Bagi Soyinka kemulian Afrika tidak hadir dalam wujud seperti itu; harimau Afrika tidak memiliki wajah ganda. Dia mencontohkan Nelson Mandela sebagai harimau Afrika sejati, yang tidak pernah menyatakan dirinya Negritude, tapi bertindak layaknya seorang Negritude.

Gerakan Negritude mungkin telah gagal di lapangan politik, tapi tidak di bidang kesusasteraan. Meskipun Soyinka menolak gagasan Negritude dan para pendukung aliran ini balas mengecamnya sebagai seekor kucing manis yang terbujuk oleh teknik-teknik menulis dari Barat, penulis Aimé Césaire dan Léon Damas adalah penyokong utama Soyinka sebagai calon kuat penerima hadiah Nobel waktu itu. 

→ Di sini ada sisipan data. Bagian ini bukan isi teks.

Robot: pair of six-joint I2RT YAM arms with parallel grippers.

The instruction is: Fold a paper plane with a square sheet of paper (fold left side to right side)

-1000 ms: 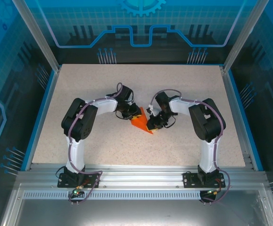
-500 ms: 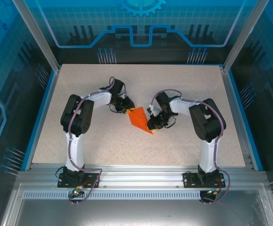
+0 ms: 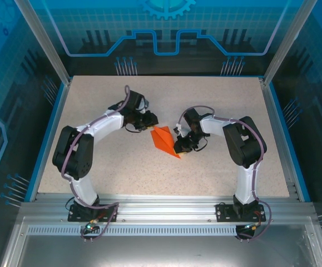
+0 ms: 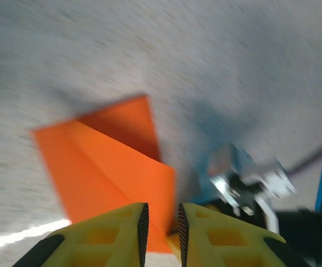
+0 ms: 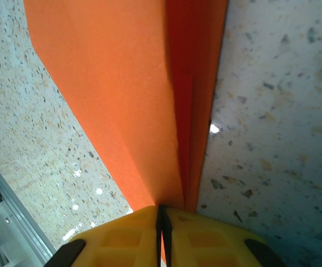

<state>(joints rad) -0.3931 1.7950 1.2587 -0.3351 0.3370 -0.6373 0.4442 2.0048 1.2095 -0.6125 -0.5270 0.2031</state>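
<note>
Top external, speckled table, blue walls, right end effector pinching paper plane, left end effector narrow

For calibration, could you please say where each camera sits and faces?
Top external: above and behind the bases, looking down on the table; both arms, left gripper, right gripper.
Left wrist: on the left arm, looking past its fingers at the folded orange paper.
Right wrist: on the right arm; its fingers shut on that paper.
All three share the paper.
</note>
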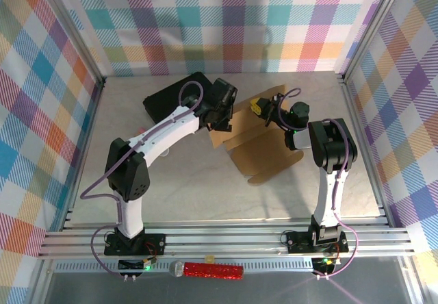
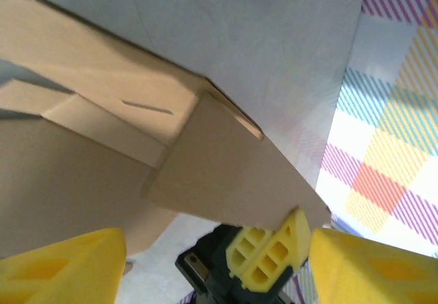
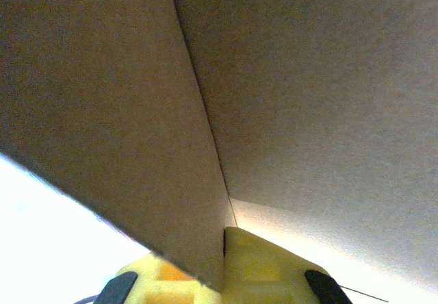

Tahun 1986 Soyinka menjadi penulis kulit hitam pertama yang mendapatkan anugerah tersebut. Tidak ada keraguan bahwa mutu karya Soyinka sendirilah yang telah mengantarnya ke singgasana tersebut, tapi Nobel adalah anugerah yang tidak dapat dipisahkan dari politik. Enam tahun kemudian giliran Derek Walcott, penyair St. Lucia (Karibia), diganjar hadiah tersebut. Toni Morrison, novelis kulit hitam Amerika, meraihnya pada 1993. 

Dengan mengesampingkan Nadine Gordimer,  penulis Afrika Selatan keturunan Yahudi yang menerima Nobel setahun sebelum Walcott, Robert Elliot Fox, seorang ahli sastra Afrika modern, menyebut siklus ini seperti jalur yang mengikuti jejak diaspora Afrika dan Afrika-Amerika. Lebuh ini ibarat lintasan kapal budak Afrika yang mengarungi Laut Atlantik. Jalur yang sangat terikat oleh masalalu yang begitu kelam; titik tolak dari mana segenap tradisi tersebut dimulai.
Dimulai dari Afrika –  jantung kesengsaraan, penghisapan, sumber budak-belian –  ditumpahkan oleh keserakahan imperialiasme di perkebunan-perkebunan tebu dan tembakau di Kepulauan Karibia, dan terus menuju Amerika daratan tempat terakhir budak-budak berlabuh bersama Dunia Baru tanpa janji dan harapan kecuali kepiluan. Warisan yang menggetarkan ini mengingatkan kita tentang bagaimana cara penyebaran penyakit-penyakit mematikan dewasa ini, dalam hal ini menyebar untuk menulari dan mejangkiti tradisi-tradisi lain yang kadangkala menganggap dirinya lebih agung.

Bulan ini kita kehilangan seorang penyair Ghana paling penting dari lintasan ini, Kofi Awoonor (1935-2013). Awoonor merupakan salah seorang korban pada hari jahanam penyerbuan mal Westgate di Nairobi oleh teroris. Duka cita yang paling dalam.